Sixteen Bryn Mawr graduates are currently serving in the Peace Corps, making Bryn Mawr one of the top per-capita producers of Peace Corps volunteers in the country. In the number of Peace Corps volunteers per student, Bryn Mawr is second only to Grinnell College, the Peace Corps Press Office says.

The Peace Corps was established in 1961 by President John F. Kennedy, who had challenged students to serve their country and the cause of peace by living and working in the developing world. Each volunteer spends two years in a developing country, first learning the local language and customs and then helping communities make gains in areas such as education, youth outreach and community development, business development, environment and conservation, agriculture, health and HIV/AIDS awareness, and information technology.

The Bryn Mawr alumnae who are currently serving are stationed in Belize, Benin, Bolivia, Cameroon, El Salvador, Ghana, Guatemala, Kenya, Moldova, Mongolia, Morocco, Panama, Senegal and Uzbekistan. Four of the volunteers are assigned to the field of health, three to environmental education, three to teaching English and one each to forestry, protected-areas management, animal husbandry, agriculture and nongovernmental organization (NGO) development.

A Peace Corps volunteer (PCV) is expected to adopt a standard of living comparable to that of the community she or he is serving. For many PCVs, this means foregoing services — such as electricity and running water — that most Americans take for granted.

"You adjust pretty quickly to the lack of amenities," says Elisha Moore-Delate '01, who recently returned from a two-year term of service in the West African nation of Togo. "The real challenge was learning to operate in a very different culture. You start out feeling that cultural differences are a barrier to understanding others and to being understood. Eventually you have to overcome that."

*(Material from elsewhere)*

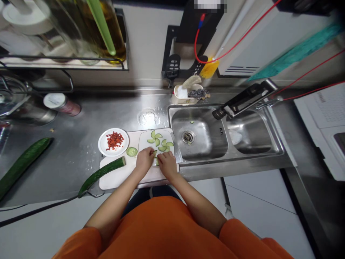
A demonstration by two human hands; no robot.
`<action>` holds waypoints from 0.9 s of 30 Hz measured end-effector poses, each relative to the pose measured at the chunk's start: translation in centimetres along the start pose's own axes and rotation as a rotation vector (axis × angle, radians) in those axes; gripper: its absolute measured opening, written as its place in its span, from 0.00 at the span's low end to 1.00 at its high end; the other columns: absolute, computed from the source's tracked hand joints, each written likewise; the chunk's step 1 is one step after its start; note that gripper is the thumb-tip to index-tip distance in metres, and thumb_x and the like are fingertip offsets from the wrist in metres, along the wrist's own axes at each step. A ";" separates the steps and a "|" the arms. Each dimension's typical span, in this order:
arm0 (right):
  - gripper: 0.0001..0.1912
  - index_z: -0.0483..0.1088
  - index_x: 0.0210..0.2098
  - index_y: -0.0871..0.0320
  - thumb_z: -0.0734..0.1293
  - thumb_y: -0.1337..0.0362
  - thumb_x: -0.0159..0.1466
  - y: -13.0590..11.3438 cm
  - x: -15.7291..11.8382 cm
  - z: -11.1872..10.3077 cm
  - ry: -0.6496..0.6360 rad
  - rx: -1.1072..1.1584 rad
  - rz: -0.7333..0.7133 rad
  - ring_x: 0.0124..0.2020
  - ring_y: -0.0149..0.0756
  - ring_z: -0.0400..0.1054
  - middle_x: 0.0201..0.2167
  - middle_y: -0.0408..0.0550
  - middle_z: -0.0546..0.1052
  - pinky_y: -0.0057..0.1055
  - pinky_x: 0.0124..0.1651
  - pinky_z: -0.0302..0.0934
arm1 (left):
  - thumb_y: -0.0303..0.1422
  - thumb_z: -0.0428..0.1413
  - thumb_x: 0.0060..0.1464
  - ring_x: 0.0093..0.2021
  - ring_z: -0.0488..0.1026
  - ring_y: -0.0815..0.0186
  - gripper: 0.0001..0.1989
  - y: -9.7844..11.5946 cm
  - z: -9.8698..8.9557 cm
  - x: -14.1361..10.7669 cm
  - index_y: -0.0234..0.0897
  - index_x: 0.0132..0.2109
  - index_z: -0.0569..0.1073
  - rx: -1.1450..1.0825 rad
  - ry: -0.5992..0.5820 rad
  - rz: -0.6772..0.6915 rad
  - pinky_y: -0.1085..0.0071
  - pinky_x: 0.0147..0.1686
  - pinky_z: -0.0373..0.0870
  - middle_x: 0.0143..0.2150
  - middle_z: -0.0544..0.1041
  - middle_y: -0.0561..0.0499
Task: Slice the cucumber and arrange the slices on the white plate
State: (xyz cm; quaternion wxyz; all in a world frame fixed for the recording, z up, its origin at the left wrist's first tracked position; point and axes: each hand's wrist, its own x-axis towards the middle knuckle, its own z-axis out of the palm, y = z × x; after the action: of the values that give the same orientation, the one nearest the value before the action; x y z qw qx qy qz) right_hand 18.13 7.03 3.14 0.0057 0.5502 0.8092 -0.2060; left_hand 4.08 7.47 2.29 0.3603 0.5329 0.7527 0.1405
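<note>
My left hand (145,159) is closed at the near left part of a white plate (144,138), pinching a thin cucumber slice (154,153). Beside it, my right hand (168,164) has its fingers curled down over the plate; what they hold is hidden. Half-round cucumber slices (162,148) lie in curved, petal-like groups on the plate. The plate rests on a pale cutting board (113,180). A small stack of round cucumber slices (132,151) sits left of the plate. Near my left forearm, a cut cucumber (104,173) lies partly on the board.
A round white plate of chopped red pieces (101,148) stands at the board's far left corner. A knife blade (177,154) shows by the sink (199,144). Farther left are a whole cucumber (24,162) and a pink can (70,108). A sponge holder (185,100) stands behind the sink.
</note>
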 end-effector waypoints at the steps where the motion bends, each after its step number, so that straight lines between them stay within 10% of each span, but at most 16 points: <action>1: 0.09 0.72 0.36 0.53 0.60 0.63 0.68 0.1 0.0 0.1 0.005 -0.007 -0.015 0.44 0.41 0.59 0.35 0.48 0.73 0.33 0.37 0.49 | 0.29 0.54 0.50 0.30 0.69 0.66 0.03 0.0 0.0 0.0 0.37 0.33 0.72 0.005 0.000 0.003 0.72 0.32 0.59 0.29 0.75 0.51; 27: 0.10 0.74 0.40 0.53 0.60 0.63 0.68 0.7 -0.6 0.6 0.054 -0.028 -0.125 0.46 0.43 0.57 0.40 0.50 0.75 0.35 0.39 0.50 | 0.28 0.52 0.54 0.40 0.70 0.62 0.11 -1.4 1.1 -0.1 0.37 0.44 0.73 0.054 0.061 0.165 0.68 0.42 0.65 0.38 0.73 0.46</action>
State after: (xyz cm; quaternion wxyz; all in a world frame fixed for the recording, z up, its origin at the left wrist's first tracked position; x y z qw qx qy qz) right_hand 18.86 6.51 2.54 -0.0211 0.5039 0.8446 -0.1796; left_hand 3.82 6.64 0.74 0.3098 0.5982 0.7203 0.1653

Moore-Delate, a double major in political science and French, completed a concentration in international economic relations at Bryn Mawr and a summer course in economics at Bryn Mawr's program in Avignon, France. She was assigned to small-business development in the Peace Corps.

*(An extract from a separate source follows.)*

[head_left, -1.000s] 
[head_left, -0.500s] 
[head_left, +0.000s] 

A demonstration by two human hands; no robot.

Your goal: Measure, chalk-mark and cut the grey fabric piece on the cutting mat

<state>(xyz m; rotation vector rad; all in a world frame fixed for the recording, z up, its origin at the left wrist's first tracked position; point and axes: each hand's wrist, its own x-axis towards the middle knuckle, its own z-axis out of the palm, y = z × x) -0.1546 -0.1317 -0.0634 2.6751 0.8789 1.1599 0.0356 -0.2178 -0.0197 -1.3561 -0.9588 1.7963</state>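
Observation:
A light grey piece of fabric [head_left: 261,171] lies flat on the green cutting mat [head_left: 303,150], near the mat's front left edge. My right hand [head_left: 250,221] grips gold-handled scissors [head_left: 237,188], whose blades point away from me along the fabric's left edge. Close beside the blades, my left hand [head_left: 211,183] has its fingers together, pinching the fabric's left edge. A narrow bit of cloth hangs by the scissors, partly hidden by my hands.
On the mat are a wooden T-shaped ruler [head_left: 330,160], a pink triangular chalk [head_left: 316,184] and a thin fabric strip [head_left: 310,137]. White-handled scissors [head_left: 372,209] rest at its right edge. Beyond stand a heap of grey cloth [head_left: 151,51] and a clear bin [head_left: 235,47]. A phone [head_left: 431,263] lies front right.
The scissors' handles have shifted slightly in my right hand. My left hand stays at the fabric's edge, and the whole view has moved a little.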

"I worked with a microlender and started an eco-tourism project centered on a local waterfall," she says.

The opportunity to help those who are inadequately represented on the world stage drew Moore-Delate to the Peace Corps. "I've always been interested in human rights," she explains. She hopes to pursue a career in international development and saw the Peace Corps as an ideal entry to the field.

"Most entry-level jobs in international development are desk jobs in Washington," she says. "With the Peace Corps, I could go abroad right away."

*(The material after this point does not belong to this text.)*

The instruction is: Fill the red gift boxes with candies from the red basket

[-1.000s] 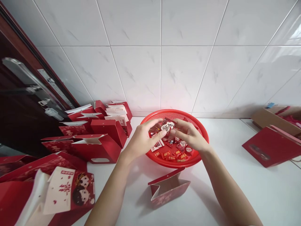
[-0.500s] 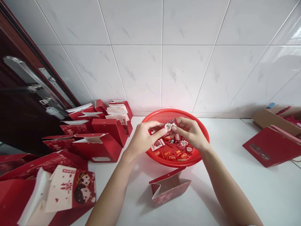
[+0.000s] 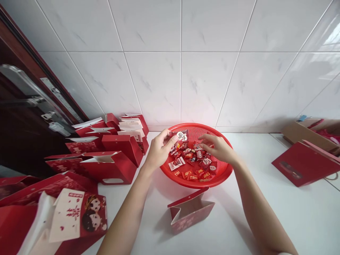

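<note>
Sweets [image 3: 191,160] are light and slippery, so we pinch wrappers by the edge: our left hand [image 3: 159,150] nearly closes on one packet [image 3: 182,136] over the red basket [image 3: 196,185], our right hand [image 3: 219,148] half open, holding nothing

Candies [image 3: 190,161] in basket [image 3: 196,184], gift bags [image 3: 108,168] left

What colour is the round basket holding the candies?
The round basket is bright red with perforated mesh, shown best in the head view.
</note>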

Moore-Delate says the Peace Corps has given her a more realistic view of the problems that tend to reduce the effectiveness of foreign aid. "I still think there are solutions to be found," she adds. "The underrepresented and impoverished still need help. The fact that the task is difficult doesn't mean that they don't deserve better."

Jenna Rosania
Jenna Rosania '05

Jenna Rosania '05 agrees. The San Francisco native, who is completing an environmental-studies concentration in an anthropology major, has been accepted into the Peace Corps for a term of service to begin later this year. She will be posted in Eastern Europe as an environmental volunteer, although she doesn't yet know precisely where.

Rosania has a wealth of experience in community service and activism both at Bryn Mawr and at home in San Francisco. In Pennsylvania, she has volunteered in a program that helps low-income individuals with income-tax filing and has tutored public-school students. She worked for the Climate Campaign as the Eastern Pennsylvania coordinator of all the colleges in the area, organizing schools for endorsement of bills, contacting media in the area, and conducting other work for policies regarding the environment in the Eastern States.

At home, Rosania worked for California Appellate Project, a nonprofit law firm and resource center, by investigating the histories of death-row inmates and finding records for their upcoming appeals; she also worked at Clean Water Action, a grass-roots community organization.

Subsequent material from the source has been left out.